■ Task to complete:
Output the listing word for word, minus pictures.
--- START ---
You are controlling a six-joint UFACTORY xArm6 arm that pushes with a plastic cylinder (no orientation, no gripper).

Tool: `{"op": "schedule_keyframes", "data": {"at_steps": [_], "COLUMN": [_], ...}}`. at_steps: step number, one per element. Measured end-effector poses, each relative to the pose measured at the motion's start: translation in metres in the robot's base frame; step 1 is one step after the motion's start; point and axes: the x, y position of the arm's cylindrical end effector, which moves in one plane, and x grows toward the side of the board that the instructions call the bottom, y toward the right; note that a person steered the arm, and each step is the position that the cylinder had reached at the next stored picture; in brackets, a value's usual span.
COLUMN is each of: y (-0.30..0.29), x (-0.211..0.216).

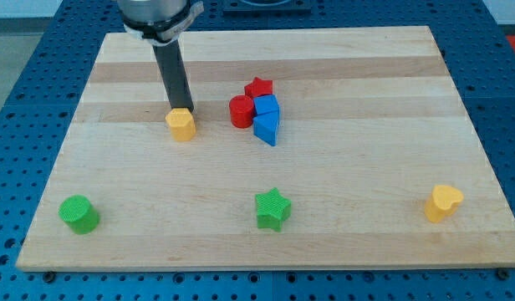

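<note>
My tip (181,109), a bare rod holding nothing, stood touching the top edge of the yellow pentagon block (181,124), with the red cylinder (241,111) to the view's right.

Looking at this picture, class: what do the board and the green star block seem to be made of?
Board: looks like pale wood, matte, with visible grain stripes running across. Green star block: likely plastic, uniform saturated colour, slightly dull surface; foam or painted wood cannot be ruled out.
</note>
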Motion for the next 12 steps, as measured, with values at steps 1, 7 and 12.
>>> {"op": "schedule_keyframes", "data": {"at_steps": [1, 7, 12], "y": [0.000, -0.045, 0.043], "x": [0.026, 0.125, 0.144]}}
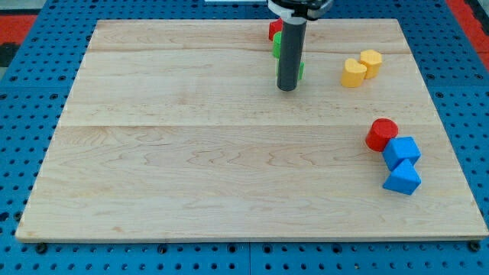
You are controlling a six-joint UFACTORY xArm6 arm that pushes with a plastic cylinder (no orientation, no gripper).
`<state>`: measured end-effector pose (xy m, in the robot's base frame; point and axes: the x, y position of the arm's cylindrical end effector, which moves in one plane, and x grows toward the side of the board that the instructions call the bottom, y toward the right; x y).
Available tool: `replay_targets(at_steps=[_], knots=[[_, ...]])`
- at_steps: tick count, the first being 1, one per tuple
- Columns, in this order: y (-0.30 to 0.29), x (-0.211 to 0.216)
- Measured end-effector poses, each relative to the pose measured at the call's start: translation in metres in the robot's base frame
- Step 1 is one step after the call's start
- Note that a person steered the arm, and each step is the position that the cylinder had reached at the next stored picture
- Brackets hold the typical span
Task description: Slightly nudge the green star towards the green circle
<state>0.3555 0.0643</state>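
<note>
A pale wooden surface lies on a blue pegboard base, seen from the view's bottom toward its top. Nearest, at the view's right, two blue blocks touch: an angular one and a cube-like one just above it. A red cylinder touches the upper blue block's left corner. Farther up at the right, a yellow heart-shaped block sits against a second yellow block. Near the top centre, my tip rests on the board, the dark rod rising out of the view. The end effector is this plain rod, with no jaws to be apart or together. A green block peeks out at the rod's right, touching or just beside it; another green block shows at its left, and a red block sits just above that. Their shapes are hidden, so which one is the star cannot be told. No containers appear.
</note>
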Motion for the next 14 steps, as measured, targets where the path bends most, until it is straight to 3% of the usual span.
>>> replay_targets(at_steps=[4,6,11,13,14], knots=[[0.025,-0.006],[0.067,-0.010],[0.024,-0.020],[0.002,0.020],[-0.019,0.004]])
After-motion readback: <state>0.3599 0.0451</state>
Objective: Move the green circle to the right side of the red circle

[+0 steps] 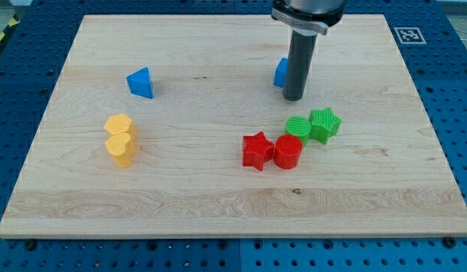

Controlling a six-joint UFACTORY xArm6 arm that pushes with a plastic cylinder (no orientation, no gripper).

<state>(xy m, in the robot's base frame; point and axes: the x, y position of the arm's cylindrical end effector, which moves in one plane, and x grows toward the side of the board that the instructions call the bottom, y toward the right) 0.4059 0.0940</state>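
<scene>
The green circle point(298, 126) lies on the wooden board point(218, 204), touching the top right of the red circle point(288, 152). A green star point(324, 124) sits against the green circle's right side. A red star point(257, 150) touches the red circle's left side. My tip point(294, 98) stands just above the green circle in the view, a short gap away, and touches no green block. A blue block point(281, 72) sits partly hidden behind the rod on its left.
A blue triangle point(140, 82) lies at the upper left. Two yellow blocks, a hexagon point(119, 125) and a heart point(122, 148), touch each other at the left. A marker tag point(408, 35) is at the board's top right corner.
</scene>
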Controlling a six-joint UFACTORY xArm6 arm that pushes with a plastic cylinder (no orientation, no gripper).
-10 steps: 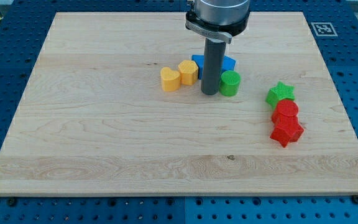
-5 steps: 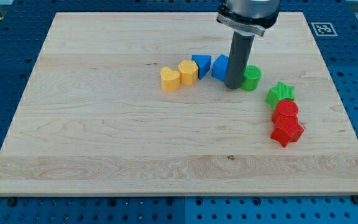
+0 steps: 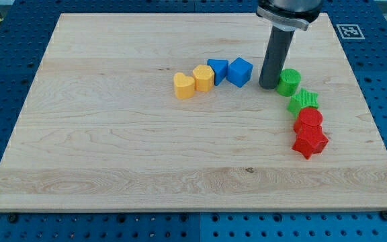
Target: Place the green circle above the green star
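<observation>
The green circle (image 3: 289, 82) sits on the wooden board, just above and slightly left of the green star (image 3: 304, 101), close to it or touching. My tip (image 3: 269, 86) rests on the board against the circle's left side. The rod rises straight up from it to the view's top.
A red circle (image 3: 309, 120) and a red star (image 3: 310, 142) lie in a column below the green star. To the left of my tip stand a blue cube (image 3: 240, 71), a blue triangle-like block (image 3: 217, 70), a yellow hexagon (image 3: 203, 78) and a yellow heart (image 3: 184, 86). The board's right edge (image 3: 375, 134) is nearby.
My tip has moved to the right and slightly up, pushing the green circle from beside the blue blocks to just above the green star. The other blocks have not moved.
</observation>
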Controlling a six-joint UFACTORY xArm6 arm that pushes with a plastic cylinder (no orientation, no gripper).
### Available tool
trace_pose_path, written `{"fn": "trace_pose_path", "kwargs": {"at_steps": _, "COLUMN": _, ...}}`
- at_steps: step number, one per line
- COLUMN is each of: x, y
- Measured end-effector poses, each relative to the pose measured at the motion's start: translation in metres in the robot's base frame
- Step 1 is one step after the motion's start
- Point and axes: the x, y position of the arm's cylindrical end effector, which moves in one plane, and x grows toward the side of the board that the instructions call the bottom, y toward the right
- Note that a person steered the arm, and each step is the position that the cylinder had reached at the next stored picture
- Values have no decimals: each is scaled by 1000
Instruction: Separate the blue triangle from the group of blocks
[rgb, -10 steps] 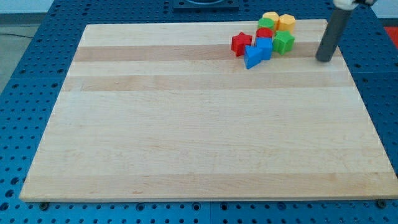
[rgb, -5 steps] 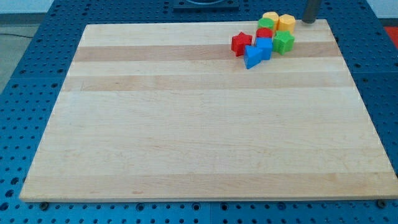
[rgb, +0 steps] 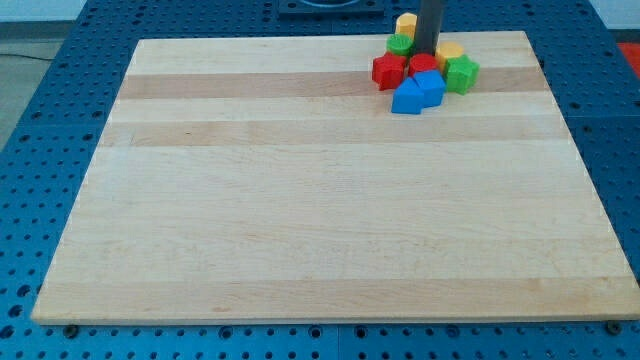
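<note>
**Camera view: rod inside the cluster near the bench's top edge, blue triangle not yet freed**

Blocks sit bunched near the top edge, right of centre; rest of the wooden board (rgb: 300, 200) holds nothing. L to R: red block (rgb: 387, 71), star-like; blue triangle (rgb: 406, 98) at the cluster's bottom-left, touching a blue cube (rgb: 430, 87); green block (rgb: 399, 44) and yellow block (rgb: 406, 23) nearer the top edge; my tip (rgb: 428, 56), a bare rod w/ no gripper, nothing grasped, among the blocks above a second red block (rgb: 423, 66); another yellow block (rgb: 450, 52); green star-ish block (rgb: 461, 73) furthest right.

Step in hand, as I judge it: working into the cluster. Next move probably calls for pushing the triangle towards the bottom-left corner w/o dragging the cube along.
</note>
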Motion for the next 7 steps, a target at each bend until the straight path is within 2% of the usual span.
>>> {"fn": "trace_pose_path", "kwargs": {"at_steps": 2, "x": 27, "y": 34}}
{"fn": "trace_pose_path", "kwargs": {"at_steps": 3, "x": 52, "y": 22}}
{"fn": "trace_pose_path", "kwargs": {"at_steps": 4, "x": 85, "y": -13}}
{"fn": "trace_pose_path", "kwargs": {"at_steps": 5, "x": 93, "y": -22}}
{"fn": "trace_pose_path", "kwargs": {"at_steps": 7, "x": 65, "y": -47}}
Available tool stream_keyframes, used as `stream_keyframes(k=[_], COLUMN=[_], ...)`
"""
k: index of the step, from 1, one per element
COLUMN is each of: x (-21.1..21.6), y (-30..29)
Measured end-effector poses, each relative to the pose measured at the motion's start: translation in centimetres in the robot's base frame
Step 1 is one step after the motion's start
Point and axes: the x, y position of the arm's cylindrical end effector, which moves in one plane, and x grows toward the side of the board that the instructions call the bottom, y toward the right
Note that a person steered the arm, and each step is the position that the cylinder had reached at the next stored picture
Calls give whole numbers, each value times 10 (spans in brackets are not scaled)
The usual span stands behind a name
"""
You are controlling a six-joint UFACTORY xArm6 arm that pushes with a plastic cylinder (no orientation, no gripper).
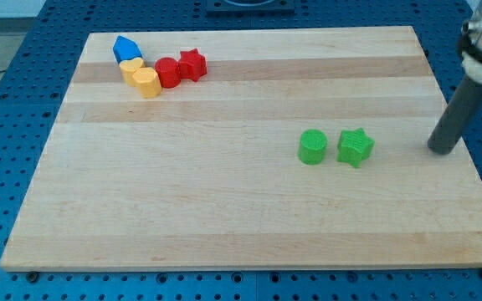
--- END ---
■ Result:
You are controlling a six-joint UFACTORY xArm6 arm that pushes with a plastic cylinder (no orientation, no gripper).

Tool: `{"op": "schedule_keyframes", "data": {"at_steps": [_], "COLUMN": [_], ...}}`. at_steps: step number, one per element. Measured end-effector poses, each relative to the pose measured at the motion's start: translation in metres in the robot's base frame; step 1 is one step after the motion's start; point and axes: the x, y position of the arm's cylindrical end effector, which moves in one plane, and x grows toward the side of the board that the instructions call the bottom, y toward the right; note that a person steered the arm, and each step is the position that the cylinder had reached at the next stored picture; in brackets, a value's usual span.
COLUMN is each of: y (-0.30..0.29), x (-0.211..0.216).


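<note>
My tip (181,109), a bare rod holding nothing, stood touching the top edge of the yellow pentagon block (181,124), with the red cylinder (241,111) to the view's right.

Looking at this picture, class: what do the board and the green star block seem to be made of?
Board: looks like pale wood, matte, with visible grain stripes running across. Green star block: likely plastic, uniform saturated colour, slightly dull surface; foam or painted wood cannot be ruled out.
</note>
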Motion for the next 12 steps, as measured, with values at steps 1, 7 and 12.
>>> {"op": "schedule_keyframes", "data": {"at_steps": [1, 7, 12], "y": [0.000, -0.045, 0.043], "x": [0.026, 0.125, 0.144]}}
You are controlling a six-joint UFACTORY xArm6 arm that pushes with a plastic cylinder (no orientation, no gripper).
`<state>`: measured end-effector pose (xy m, in the robot's base frame; point and axes: the x, y position of the arm's cylindrical end effector, which moves in one plane, and x grows toward the side of the board that the instructions call the bottom, y toward the right; x y).
Available tool: `replay_targets(at_steps=[_], knots=[[_, ...]])`
- at_steps: tick count, the first being 1, one per tuple
- Columns, in this order: y (-0.30 to 0.29), x (-0.211 to 0.216)
- Measured end-effector poses, each relative to the pose measured at the call's start: translation in metres in the robot's base frame
- Step 1 is one step after the call's start
- Note that a person steered the arm, and each step is the position that the cylinder had reached at the next stored picture
- Brackets hold the typical span
Task description: Slightly nudge the green star towards the green circle
<state>0.3555 0.0643</state>
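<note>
A pale wooden surface lies on a blue pegboard base, seen from the view's bottom toward its top. Nearest, at the view's right, two blue blocks touch: an angular one and a cube-like one just above it. A red cylinder touches the upper blue block's left corner. Farther up at the right, a yellow heart-shaped block sits against a second yellow block. Near the top centre, my tip rests on the board, the dark rod rising out of the view. The end effector is this plain rod, with no jaws to be apart or together. A green block peeks out at the rod's right, touching or just beside it; another green block shows at its left, and a red block sits just above that. Their shapes are hidden, so which one is the star cannot be told. No containers appear.
</note>
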Motion for the next 14 steps, as measured, targets where the path bends most, until it is straight to 3% of the usual span.
>>> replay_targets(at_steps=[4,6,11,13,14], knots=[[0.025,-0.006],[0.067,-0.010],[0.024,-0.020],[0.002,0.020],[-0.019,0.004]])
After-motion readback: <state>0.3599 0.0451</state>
Objective: Move the green circle to the right side of the red circle

[+0 steps] 

Controlling a six-joint UFACTORY xArm6 arm that pushes with a plastic cylinder (no orientation, no gripper).

<state>(xy m, in the robot's base frame; point and axes: the x, y position of the arm's cylindrical end effector, which moves in one plane, and x grows toward the side of the board that the instructions call the bottom, y toward the right) 0.4059 0.0940</state>
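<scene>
The green circle point(298, 126) lies on the wooden board point(218, 204), touching the top right of the red circle point(288, 152). A green star point(324, 124) sits against the green circle's right side. A red star point(257, 150) touches the red circle's left side. My tip point(294, 98) stands just above the green circle in the view, a short gap away, and touches no green block. A blue block point(281, 72) sits partly hidden behind the rod on its left.
A blue triangle point(140, 82) lies at the upper left. Two yellow blocks, a hexagon point(119, 125) and a heart point(122, 148), touch each other at the left. A marker tag point(408, 35) is at the board's top right corner.
</scene>
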Controlling a six-joint UFACTORY xArm6 arm that pushes with a plastic cylinder (no orientation, no gripper).
-10 steps: 
-5 steps: 
+0 steps: 
Target: Place the green circle above the green star
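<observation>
The green circle (image 3: 289, 82) sits on the wooden board, just above and slightly left of the green star (image 3: 304, 101), close to it or touching. My tip (image 3: 269, 86) rests on the board against the circle's left side. The rod rises straight up from it to the view's top.
A red circle (image 3: 309, 120) and a red star (image 3: 310, 142) lie in a column below the green star. To the left of my tip stand a blue cube (image 3: 240, 71), a blue triangle-like block (image 3: 217, 70), a yellow hexagon (image 3: 203, 78) and a yellow heart (image 3: 184, 86). The board's right edge (image 3: 375, 134) is nearby.
My tip has moved to the right and slightly up, pushing the green circle from beside the blue blocks to just above the green star. The other blocks have not moved.
</observation>
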Controlling a six-joint UFACTORY xArm6 arm that pushes with a plastic cylinder (no orientation, no gripper).
### Available tool
trace_pose_path, written `{"fn": "trace_pose_path", "kwargs": {"at_steps": _, "COLUMN": _, ...}}`
- at_steps: step number, one per line
- COLUMN is each of: x, y
- Measured end-effector poses, each relative to the pose measured at the motion's start: translation in metres in the robot's base frame
- Step 1 is one step after the motion's start
- Point and axes: the x, y position of the arm's cylindrical end effector, which moves in one plane, and x grows toward the side of the board that the instructions call the bottom, y toward the right
- Note that a person steered the arm, and each step is the position that the cylinder had reached at the next stored picture
- Values have no decimals: each is scaled by 1000
Instruction: Separate the blue triangle from the group of blocks
[rgb, -10 steps] 
[rgb, -5 steps] 
[rgb, +0 steps] 
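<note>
**Camera view: rod inside the cluster near the bench's top edge, blue triangle not yet freed**

Blocks sit bunched near the top edge, right of centre; rest of the wooden board (rgb: 300, 200) holds nothing. L to R: red block (rgb: 387, 71), star-like; blue triangle (rgb: 406, 98) at the cluster's bottom-left, touching a blue cube (rgb: 430, 87); green block (rgb: 399, 44) and yellow block (rgb: 406, 23) nearer the top edge; my tip (rgb: 428, 56), a bare rod w/ no gripper, nothing grasped, among the blocks above a second red block (rgb: 423, 66); another yellow block (rgb: 450, 52); green star-ish block (rgb: 461, 73) furthest right.

Step in hand, as I judge it: working into the cluster. Next move probably calls for pushing the triangle towards the bottom-left corner w/o dragging the cube along.
</note>
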Motion for the next 7 steps, a target at each bend until the straight path is within 2% of the usual span.
>>> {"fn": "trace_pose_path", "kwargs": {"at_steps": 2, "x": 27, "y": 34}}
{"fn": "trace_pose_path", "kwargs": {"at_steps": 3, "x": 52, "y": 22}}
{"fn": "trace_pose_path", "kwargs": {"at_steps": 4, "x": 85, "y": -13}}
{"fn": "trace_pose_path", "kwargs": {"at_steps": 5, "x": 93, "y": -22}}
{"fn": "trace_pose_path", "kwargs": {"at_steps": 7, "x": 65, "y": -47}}
Available tool stream_keyframes, used as `stream_keyframes(k=[_], COLUMN=[_], ...)`
"""
k: index of the step, from 1, one per element
COLUMN is each of: x (-21.1..21.6), y (-30..29)
Measured end-effector poses, each relative to the pose measured at the motion's start: translation in centimetres in the robot's base frame
Step 1 is one step after the motion's start
Point and axes: the x, y position of the arm's cylindrical end effector, which moves in one plane, and x grows toward the side of the board that the instructions call the bottom, y toward the right
Note that a person steered the arm, and each step is the position that the cylinder had reached at the next stored picture
Calls give whole numbers, each value times 10 (spans in brackets are not scaled)
The usual span stands behind a name
"""
You are controlling a six-joint UFACTORY xArm6 arm that pushes with a plastic cylinder (no orientation, no gripper).

This exercise has now been fully answered.